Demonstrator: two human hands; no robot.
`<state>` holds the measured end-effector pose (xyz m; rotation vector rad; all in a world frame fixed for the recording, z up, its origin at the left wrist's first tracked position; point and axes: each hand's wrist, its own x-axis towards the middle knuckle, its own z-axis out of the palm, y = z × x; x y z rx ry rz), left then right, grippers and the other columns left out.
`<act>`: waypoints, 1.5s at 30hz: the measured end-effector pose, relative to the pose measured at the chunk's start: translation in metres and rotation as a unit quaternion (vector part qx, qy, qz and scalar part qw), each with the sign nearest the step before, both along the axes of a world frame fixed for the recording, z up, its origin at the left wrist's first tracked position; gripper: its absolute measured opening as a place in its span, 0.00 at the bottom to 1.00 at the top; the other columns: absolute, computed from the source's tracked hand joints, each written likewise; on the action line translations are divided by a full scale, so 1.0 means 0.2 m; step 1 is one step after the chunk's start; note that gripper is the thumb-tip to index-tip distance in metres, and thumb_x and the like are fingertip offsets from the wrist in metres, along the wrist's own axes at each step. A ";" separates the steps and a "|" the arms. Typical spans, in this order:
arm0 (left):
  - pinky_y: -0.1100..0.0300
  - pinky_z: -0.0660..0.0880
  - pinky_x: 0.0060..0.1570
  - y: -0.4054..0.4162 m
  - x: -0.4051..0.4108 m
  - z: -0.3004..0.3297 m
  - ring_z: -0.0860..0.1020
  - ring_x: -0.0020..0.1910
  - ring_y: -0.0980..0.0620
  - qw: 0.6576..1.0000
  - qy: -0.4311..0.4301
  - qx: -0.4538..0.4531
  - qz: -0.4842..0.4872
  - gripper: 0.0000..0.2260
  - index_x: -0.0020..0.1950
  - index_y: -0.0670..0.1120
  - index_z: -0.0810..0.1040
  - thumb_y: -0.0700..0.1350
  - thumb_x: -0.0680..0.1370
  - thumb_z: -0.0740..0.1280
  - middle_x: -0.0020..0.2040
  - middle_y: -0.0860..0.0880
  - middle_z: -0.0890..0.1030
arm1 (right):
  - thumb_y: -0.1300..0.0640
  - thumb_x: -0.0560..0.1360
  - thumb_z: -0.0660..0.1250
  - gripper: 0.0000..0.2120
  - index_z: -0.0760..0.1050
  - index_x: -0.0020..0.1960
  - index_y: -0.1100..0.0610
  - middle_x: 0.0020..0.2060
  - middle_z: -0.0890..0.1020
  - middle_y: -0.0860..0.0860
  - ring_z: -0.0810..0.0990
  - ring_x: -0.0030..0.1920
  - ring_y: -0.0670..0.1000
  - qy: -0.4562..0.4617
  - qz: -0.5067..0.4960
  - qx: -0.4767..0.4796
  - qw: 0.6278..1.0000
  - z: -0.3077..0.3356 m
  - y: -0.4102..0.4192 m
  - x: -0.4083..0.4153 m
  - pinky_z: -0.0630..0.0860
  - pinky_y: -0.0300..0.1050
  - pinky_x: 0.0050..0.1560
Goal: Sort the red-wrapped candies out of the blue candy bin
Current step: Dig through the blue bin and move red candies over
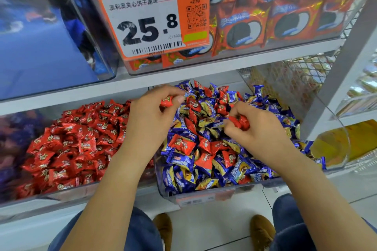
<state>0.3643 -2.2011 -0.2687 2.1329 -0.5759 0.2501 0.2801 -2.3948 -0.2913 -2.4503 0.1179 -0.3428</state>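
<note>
Two hands work over the blue candy bin (204, 193), which sits at the front edge of the lower shelf (346, 181), its clear front wall nearest the person. Just behind that wall the heap is mostly blue wrappers, with several red-wrapped candies (182, 144) showing through toward the middle. Above the centre of the heap, the right hand (259, 130) has its fingers curled round a small clutch of red pieces (239, 121). The left hand (149, 116) hovers over the bin's left wall, thumb and fingers pinching one red candy (166, 101).

Beside it to the left, touching or nearly so, stands the red candy bin (71, 144), full of matching wrappers, the likely place for the strays. Farther back, on the shelf above, a price tag (151, 22) fronts a bin of red biscuit packs (285, 12).

To do this step well, I would lift each red piece straight up so no blue wrapper rides along, carry the handful clear over the dividing wall before letting go, then brush the top layer aside, since more red probably lies buried.
</note>
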 end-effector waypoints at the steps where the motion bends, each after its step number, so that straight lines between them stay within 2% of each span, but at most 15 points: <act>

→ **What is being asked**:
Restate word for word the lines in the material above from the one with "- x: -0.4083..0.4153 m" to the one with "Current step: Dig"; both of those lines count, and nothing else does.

→ **Your response**:
  - x: -0.4083..0.4153 m
  - pinky_z: -0.0630..0.0860
  - pinky_y: -0.0300..0.1050
  - pinky_x: 0.0050..0.1560
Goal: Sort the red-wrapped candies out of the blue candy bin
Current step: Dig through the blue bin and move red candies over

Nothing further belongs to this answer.